The Sovereignty of God and the Sin of the Believer
John Piper
1 Corinthians 10:13
No temptation has overtaken you but what is common to man; and God is faithful, who will not allow you to be tempted beyond what you are able, but will make with the temptation also the escape so that you can endure. (I Cor. 10:13, my translation)
Would it be correct to argue from this text, as some do, that since believers do in fact sometimes succumb to temptation, it is solely due to their own self-determination and not at all due to God's sovereign disposal of events? If this were a valid argument at least two things would follow which in my judgment are contrary to other New Testament teaching.
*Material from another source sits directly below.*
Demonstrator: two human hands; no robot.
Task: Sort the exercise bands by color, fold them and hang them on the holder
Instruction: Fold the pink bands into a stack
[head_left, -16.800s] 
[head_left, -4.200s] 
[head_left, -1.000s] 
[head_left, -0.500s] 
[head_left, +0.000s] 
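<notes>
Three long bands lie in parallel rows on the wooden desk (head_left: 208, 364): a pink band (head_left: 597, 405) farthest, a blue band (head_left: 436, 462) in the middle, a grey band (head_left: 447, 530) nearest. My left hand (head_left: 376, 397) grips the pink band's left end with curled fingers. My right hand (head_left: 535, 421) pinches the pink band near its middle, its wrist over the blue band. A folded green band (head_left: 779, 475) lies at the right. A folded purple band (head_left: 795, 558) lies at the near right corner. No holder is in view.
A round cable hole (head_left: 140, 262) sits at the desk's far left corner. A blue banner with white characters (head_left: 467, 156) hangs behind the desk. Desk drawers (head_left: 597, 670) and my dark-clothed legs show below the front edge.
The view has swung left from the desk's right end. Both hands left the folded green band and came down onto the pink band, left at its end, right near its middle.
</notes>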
1) Believers can no longer have confidence that they will persevere to the end in faith and so be saved. One must persevere in faith if he is to be saved (I Cor. 15:2; Col. 1:23; Mk. 13:13). But many temptations arise in life that threaten faith and call the reality of God and of redemption into question. What assurance does the believer have that he will endure and so be saved? According to the above argument he can have scarcely any assurance because the point of that argument is to limit the influence of God on the believer to the extent that whether the believer yields to temptation or not is finally determined by the believer and not God. The point of the argument is to make God wholly an offerer of power, not an efficient executor of that power in the believer. Therefore, since the believer is ultimately self-determining, his perseverance in faith and consequently his salvation is ultimately determined by himself. That results in the decline of confidence, since for all he knows he may encounter some temptation tomorrow that he will not endure; he may make a shipwreck of faith and be lost.
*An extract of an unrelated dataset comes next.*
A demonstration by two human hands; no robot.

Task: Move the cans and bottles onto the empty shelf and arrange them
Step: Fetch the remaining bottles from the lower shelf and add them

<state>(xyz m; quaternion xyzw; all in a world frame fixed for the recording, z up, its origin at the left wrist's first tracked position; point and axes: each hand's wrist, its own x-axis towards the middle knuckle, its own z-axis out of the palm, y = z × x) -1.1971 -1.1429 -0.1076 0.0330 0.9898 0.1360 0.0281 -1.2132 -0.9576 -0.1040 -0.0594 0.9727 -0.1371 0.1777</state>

All this follows, I think, from the consideration that every temptation is an allurement to forsake our reliance upon and joy in the mercy of God and to rely upon and find more pleasure in other things. The argument for self-determination asserts that what the believer delights in most is determined not by the Holy Spirit who dwells within him but somehow by the believer's own sovereign will. As fickle as our desires are from day to day and year to year, how do I know whether in a few weeks I might desire something else more than thepure milk of God's kindness (I Pet. 2:2-3)? That the believer should have greater confidence than this follows from the second implication of the argument I stated at the beginning.
2) The second implication of the argument for the believer's self-determination is that Philippians 2:13 then becomes false. Paul says there that “it is God who works in you, both to will and to work for his good pleasure.” This bold declaration of God's sovereign control of the believer leads Paul to say two other things. It leads him to an expression of confidence: “I am sure of this, that he who began a good work in you will bring it to completion at the day of Jesus Christ” (Phil. 1:6). And secondly the sovereign control of God over believers leads Paul to command the believers to work out their salvation (Phil. 2:12). Note well, it is not the believer's work which grounds and initiates God's work. The very opposite is the case: you work, for God is already at work in you to accomplish what he wishes.